Records from a data source:
• • •

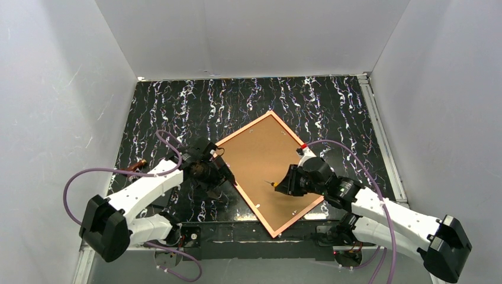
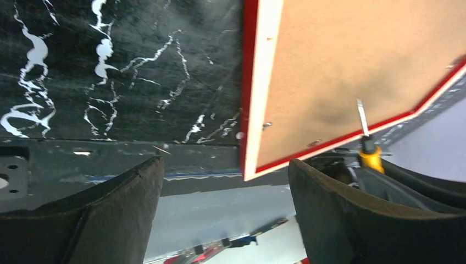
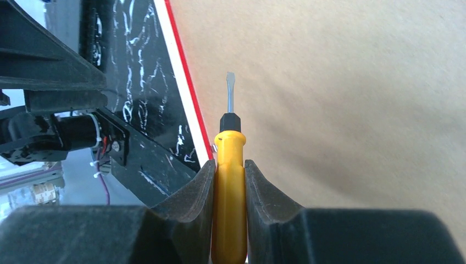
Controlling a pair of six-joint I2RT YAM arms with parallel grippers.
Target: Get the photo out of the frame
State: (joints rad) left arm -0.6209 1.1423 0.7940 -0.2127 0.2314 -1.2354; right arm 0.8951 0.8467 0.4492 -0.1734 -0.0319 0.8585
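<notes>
The frame (image 1: pixel 244 128) lies face down, turned like a diamond, on the black marbled table. Its thin red rim with a pale inner band (image 2: pixel 250 82) surrounds the photo (image 1: pixel 260 154), of which only the brown board back (image 2: pixel 351 60) shows. My left gripper (image 1: pixel 227 177) stands open at the frame's left long edge; in the left wrist view its fingers straddle the near corner with nothing between them (image 2: pixel 225 187). My right gripper (image 1: pixel 283 184) is over the board, shut on a yellow-handled screwdriver (image 3: pixel 229 143). The blade points across the board (image 3: pixel 340 99), near the rim (image 3: pixel 184 93).
Small metal tabs (image 2: pixel 266 126) sit on the frame's rim near the corner. A small brown object (image 1: pixel 137 165) lies at the table's left edge. White walls close in three sides, and a metal rail (image 1: pixel 382 136) runs along the right.
</notes>
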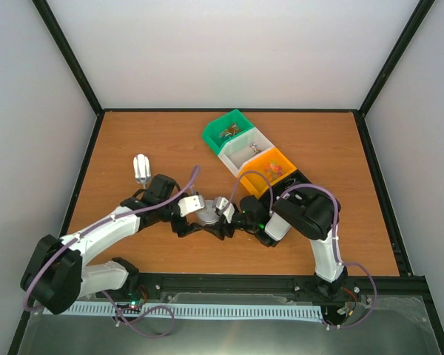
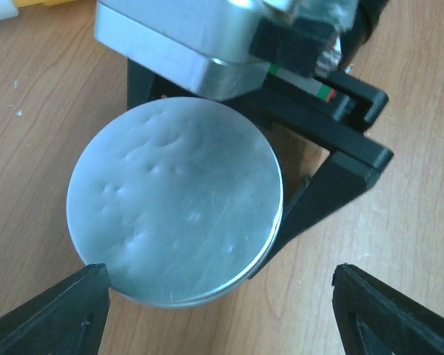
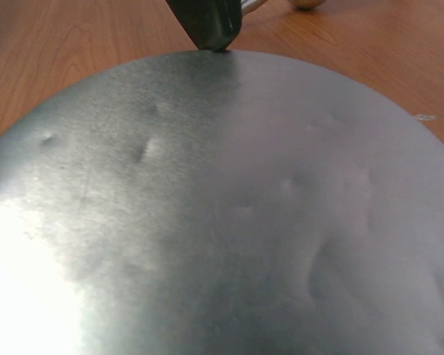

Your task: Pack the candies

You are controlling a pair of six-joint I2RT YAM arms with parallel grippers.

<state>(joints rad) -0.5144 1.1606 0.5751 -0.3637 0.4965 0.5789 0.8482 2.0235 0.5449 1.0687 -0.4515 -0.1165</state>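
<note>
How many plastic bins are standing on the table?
4, in one diagonal row at the far right: green bin, white bin, orange bin, and black bin, partly hidden by the right arm.

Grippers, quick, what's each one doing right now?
Left gripper: open, holding nothing, fingers either side of the jar.
Right gripper: closed on the jar.

Jar in front, bins behind
The lidded jar (image 1: pixel 207 215) stands on the table (image 1: pixel 148 133); candies (image 1: pixel 229 134) lie in the bins (image 1: pixel 220 142) behind, rightward.
</note>
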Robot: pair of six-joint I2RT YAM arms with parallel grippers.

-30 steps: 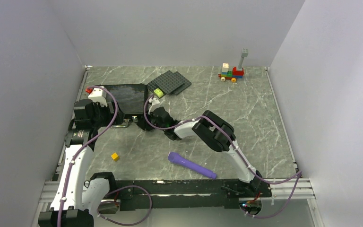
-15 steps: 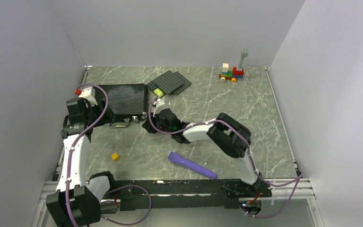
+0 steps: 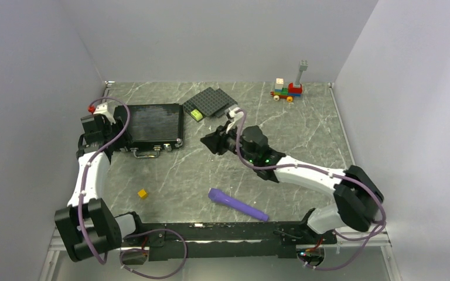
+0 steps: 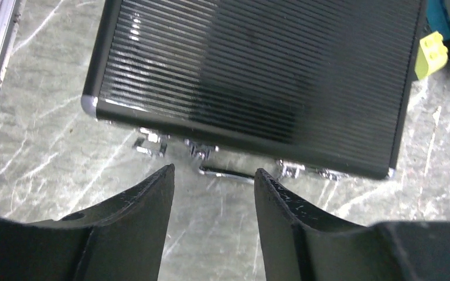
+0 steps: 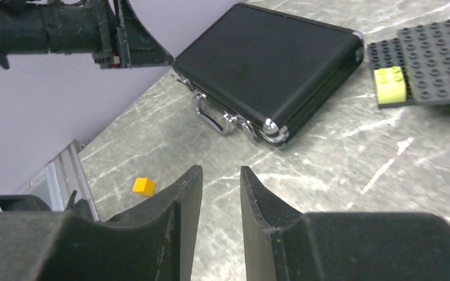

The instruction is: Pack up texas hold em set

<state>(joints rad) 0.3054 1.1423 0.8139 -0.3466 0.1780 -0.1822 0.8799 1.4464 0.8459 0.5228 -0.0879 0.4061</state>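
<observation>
Grey-green marbled tabletop (image 3: pixel 304 146) fills my overhead view, boxed in by plain white walls (image 3: pixel 222 35).

Biggest item is the black ribbed case (image 3: pixel 152 123), lying flat at the far left with its lid down, so I can't see what's inside. Its corners are rounded and silver-capped. The silver handle (image 5: pixel 208 117) and latches (image 4: pixel 149 143) face the near edge.

My left gripper (image 4: pixel 214 172) hangs just in front of that handle, its fingers spread and nothing between them. My right gripper (image 3: pixel 208 140) sits well right of the case, over bare table. Its fingers are parted by only a narrow gap, also empty.

Just beyond the case's far right corner lie dark grey studded building plates (image 3: pixel 211 102), overlapping. A yellow-green brick (image 5: pixel 389 85) sits on one. Something blue beside that brick is cut off in the left wrist view.

A smooth purple cylinder (image 3: pixel 237 205) lies near the front rail. At the far right stands a small train of coloured bricks (image 3: pixel 287 91). A tiny yellow cube (image 3: pixel 143 194) rests alone, near left.
</observation>
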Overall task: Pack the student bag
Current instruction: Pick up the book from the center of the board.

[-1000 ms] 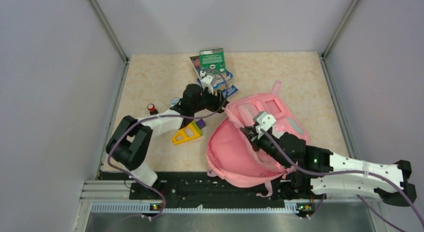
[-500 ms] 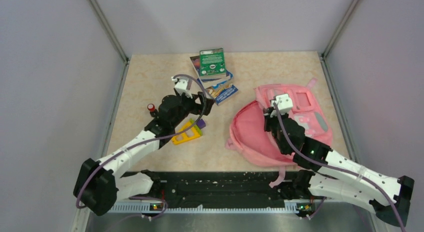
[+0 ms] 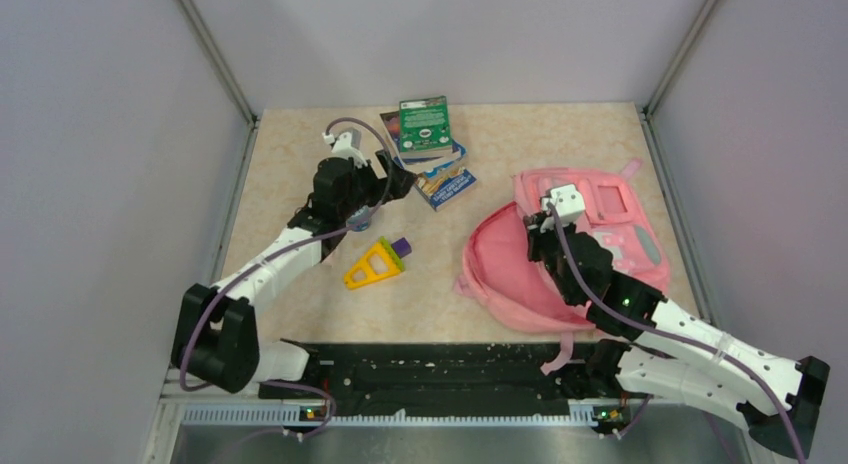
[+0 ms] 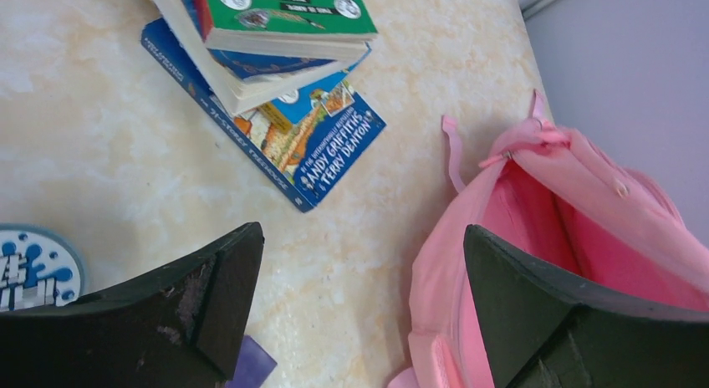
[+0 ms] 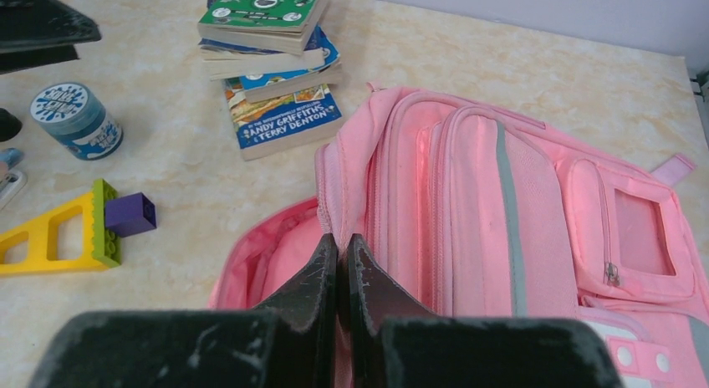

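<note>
The student bag [image 3: 600, 246] is pink and lies on the right of the table, its main compartment gaping toward the left. My right gripper [image 3: 541, 224] is shut on the fabric rim of that opening [image 5: 341, 237], with pink cloth pinched between the fingertips. My left gripper [image 3: 390, 181] hovers left of the bag, beside the books. It is open, with bare table between its fingers [image 4: 209, 296]. In the left wrist view the bag [image 4: 535, 187] shows its pink inside behind the right finger.
A stack of books [image 3: 424, 132] sits at the back, with a blue paperback [image 3: 447, 185] at its foot. A yellow triangle toy [image 3: 372, 268] carries a purple block [image 3: 401, 248]. A blue round tin [image 5: 75, 120] stands near the left arm. Grey walls close three sides.
The left gripper has opened wide and swung away from the bag toward the back left. The right gripper has dragged the bag to the right by its rim, then held still.
</note>
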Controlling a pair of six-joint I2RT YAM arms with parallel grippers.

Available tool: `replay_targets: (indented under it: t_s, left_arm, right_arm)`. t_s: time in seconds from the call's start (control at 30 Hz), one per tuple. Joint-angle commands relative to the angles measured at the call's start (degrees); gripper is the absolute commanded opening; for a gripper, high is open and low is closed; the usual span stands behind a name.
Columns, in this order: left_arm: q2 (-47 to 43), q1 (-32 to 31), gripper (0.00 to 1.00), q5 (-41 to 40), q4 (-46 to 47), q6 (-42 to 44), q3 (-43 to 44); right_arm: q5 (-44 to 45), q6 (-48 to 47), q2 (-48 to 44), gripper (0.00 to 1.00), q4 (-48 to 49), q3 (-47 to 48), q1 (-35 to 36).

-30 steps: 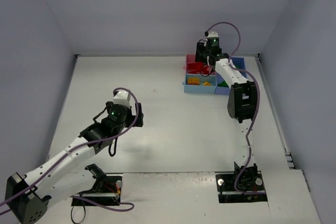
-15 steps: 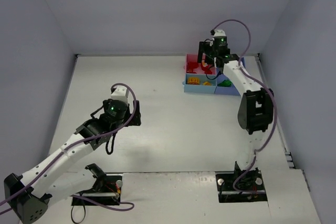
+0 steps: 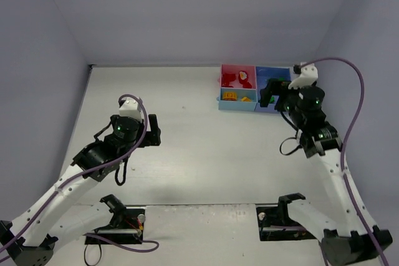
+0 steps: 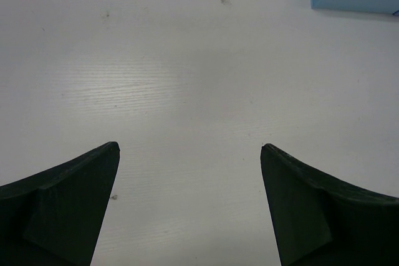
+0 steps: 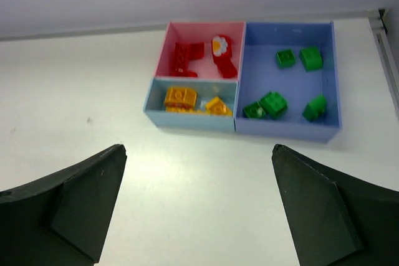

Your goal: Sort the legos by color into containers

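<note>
Over the last second the right arm [image 3: 324,147] has drawn back from above the pink tray [image 5: 163,51] and its jaws have spread, while the left arm [image 3: 75,175] has slid towards the near left. The legos [image 5: 273,103] lie in the containers [image 5: 287,130]: red in the pink tray, yellow-orange in the light blue tray [image 5: 187,119], green in the larger blue tray [image 5: 335,73]. One red piece carries a pale top. They should be light, rigid and slick-sided, best pinched across two flat faces below the studs. The right end effector [image 5: 198,151] hangs spread and empty, well short of the trays and tilted towards them. The left end effector [image 4: 188,146] is also wide apart, holding nothing, low over the bare surface [image 3: 206,147], with that arm stretched forward from its base.
</note>
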Motion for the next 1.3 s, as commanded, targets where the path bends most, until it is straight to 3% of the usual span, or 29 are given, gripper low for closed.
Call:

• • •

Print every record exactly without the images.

Controlling a pair of six-joint I2RT YAM arms with parallel grippers.
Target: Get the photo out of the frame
State: (joints rad) left arm -0.6209 1.1423 0.7940 -0.2127 0.2314 -1.2354; right arm 0.8951 0.8467 0.4492 -0.1734 -0.0319 0.8585
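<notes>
The frame (image 1: pixel 244 128) lies face down, turned like a diamond, on the black marbled table. Its thin red rim with a pale inner band (image 2: pixel 250 82) surrounds the photo (image 1: pixel 260 154), of which only the brown board back (image 2: pixel 351 60) shows. My left gripper (image 1: pixel 227 177) stands open at the frame's left long edge; in the left wrist view its fingers straddle the near corner with nothing between them (image 2: pixel 225 187). My right gripper (image 1: pixel 283 184) is over the board, shut on a yellow-handled screwdriver (image 3: pixel 229 143). The blade points across the board (image 3: pixel 340 99), near the rim (image 3: pixel 184 93).
Small metal tabs (image 2: pixel 266 126) sit on the frame's rim near the corner. A small brown object (image 1: pixel 137 165) lies at the table's left edge. White walls close in three sides, and a metal rail (image 1: pixel 382 136) runs along the right.
</notes>
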
Your task: Pack the candies

You are controlling a pair of six-joint I2RT YAM arms with parallel grippers.

<state>(joints rad) -0.5144 1.1606 0.5751 -0.3637 0.4965 0.5789 0.8482 2.0235 0.5449 1.0687 -0.4515 -0.1165</state>
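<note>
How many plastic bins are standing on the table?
4, in one diagonal row at the far right: green bin, white bin, orange bin, and black bin, partly hidden by the right arm.

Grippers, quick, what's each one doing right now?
Left gripper: open, holding nothing, fingers either side of the jar.
Right gripper: closed on the jar.

Jar in front, bins behind
The lidded jar (image 1: pixel 207 215) stands on the table (image 1: pixel 148 133); candies (image 1: pixel 229 134) lie in the bins (image 1: pixel 220 142) behind, rightward.
</note>
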Robot: pair of six-joint I2RT YAM arms with parallel grippers.

-30 steps: 
-15 steps: 
+0 steps: 
+0 steps: 
+0 steps: 

The instruction is: Pack up texas hold em set

<state>(joints rad) 0.3054 1.1423 0.8139 -0.3466 0.1780 -0.1822 0.8799 1.4464 0.8459 0.5228 -0.0879 0.4061</state>
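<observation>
Grey-green marbled tabletop (image 3: pixel 304 146) fills my overhead view, boxed in by plain white walls (image 3: pixel 222 35).

Biggest item is the black ribbed case (image 3: pixel 152 123), lying flat at the far left with its lid down, so I can't see what's inside. Its corners are rounded and silver-capped. The silver handle (image 5: pixel 208 117) and latches (image 4: pixel 149 143) face the near edge.

My left gripper (image 4: pixel 214 172) hangs just in front of that handle, its fingers spread and nothing between them. My right gripper (image 3: pixel 208 140) sits well right of the case, over bare table. Its fingers are parted by only a narrow gap, also empty.

Just beyond the case's far right corner lie dark grey studded building plates (image 3: pixel 211 102), overlapping. A yellow-green brick (image 5: pixel 389 85) sits on one. Something blue beside that brick is cut off in the left wrist view.

A smooth purple cylinder (image 3: pixel 237 205) lies near the front rail. At the far right stands a small train of coloured bricks (image 3: pixel 287 91). A tiny yellow cube (image 3: pixel 143 194) rests alone, near left.
</observation>
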Overall task: Pack the student bag
Current instruction: Pick up the book from the center of the board.

[-1000 ms] 
[-500 ms] 
[+0 ms] 
[+0 ms] 
[+0 ms] 

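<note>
The student bag [image 3: 600, 246] is pink and lies on the right of the table, its main compartment gaping toward the left. My right gripper [image 3: 541, 224] is shut on the fabric rim of that opening [image 5: 341, 237], with pink cloth pinched between the fingertips. My left gripper [image 3: 390, 181] hovers left of the bag, beside the books. It is open, with bare table between its fingers [image 4: 209, 296]. In the left wrist view the bag [image 4: 535, 187] shows its pink inside behind the right finger.
A stack of books [image 3: 424, 132] sits at the back, with a blue paperback [image 3: 447, 185] at its foot. A yellow triangle toy [image 3: 372, 268] carries a purple block [image 3: 401, 248]. A blue round tin [image 5: 75, 120] stands near the left arm. Grey walls close three sides.
The left gripper has opened wide and swung away from the bag toward the back left. The right gripper has dragged the bag to the right by its rim, then held still.
</note>
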Controlling a pair of six-joint I2RT YAM arms with parallel grippers.

Available tool: `replay_targets: (indented under it: t_s, left_arm, right_arm)`. t_s: time in seconds from the call's start (control at 30 Hz), one per tuple. Joint-angle commands relative to the angles measured at the call's start (degrees); gripper is the absolute commanded opening; for a gripper, high is open and low is closed; the usual span stands behind a name.
Columns, in this order: left_arm: q2 (-47 to 43), q1 (-32 to 31), gripper (0.00 to 1.00), q5 (-41 to 40), q4 (-46 to 47), q6 (-42 to 44), q3 (-43 to 44); right_arm: q5 (-44 to 45), q6 (-48 to 47), q2 (-48 to 44), gripper (0.00 to 1.00), q4 (-48 to 49), q3 (-47 to 48), q1 (-35 to 36).

-30 steps: 
-15 steps: 
+0 steps: 
+0 steps: 
+0 steps: 

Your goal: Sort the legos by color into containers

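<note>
Over the last second the right arm [image 3: 324,147] has drawn back from above the pink tray [image 5: 163,51] and its jaws have spread, while the left arm [image 3: 75,175] has slid towards the near left. The legos [image 5: 273,103] lie in the containers [image 5: 287,130]: red in the pink tray, yellow-orange in the light blue tray [image 5: 187,119], green in the larger blue tray [image 5: 335,73]. One red piece carries a pale top. They should be light, rigid and slick-sided, best pinched across two flat faces below the studs. The right end effector [image 5: 198,151] hangs spread and empty, well short of the trays and tilted towards them. The left end effector [image 4: 188,146] is also wide apart, holding nothing, low over the bare surface [image 3: 206,147], with that arm stretched forward from its base.
</note>
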Motion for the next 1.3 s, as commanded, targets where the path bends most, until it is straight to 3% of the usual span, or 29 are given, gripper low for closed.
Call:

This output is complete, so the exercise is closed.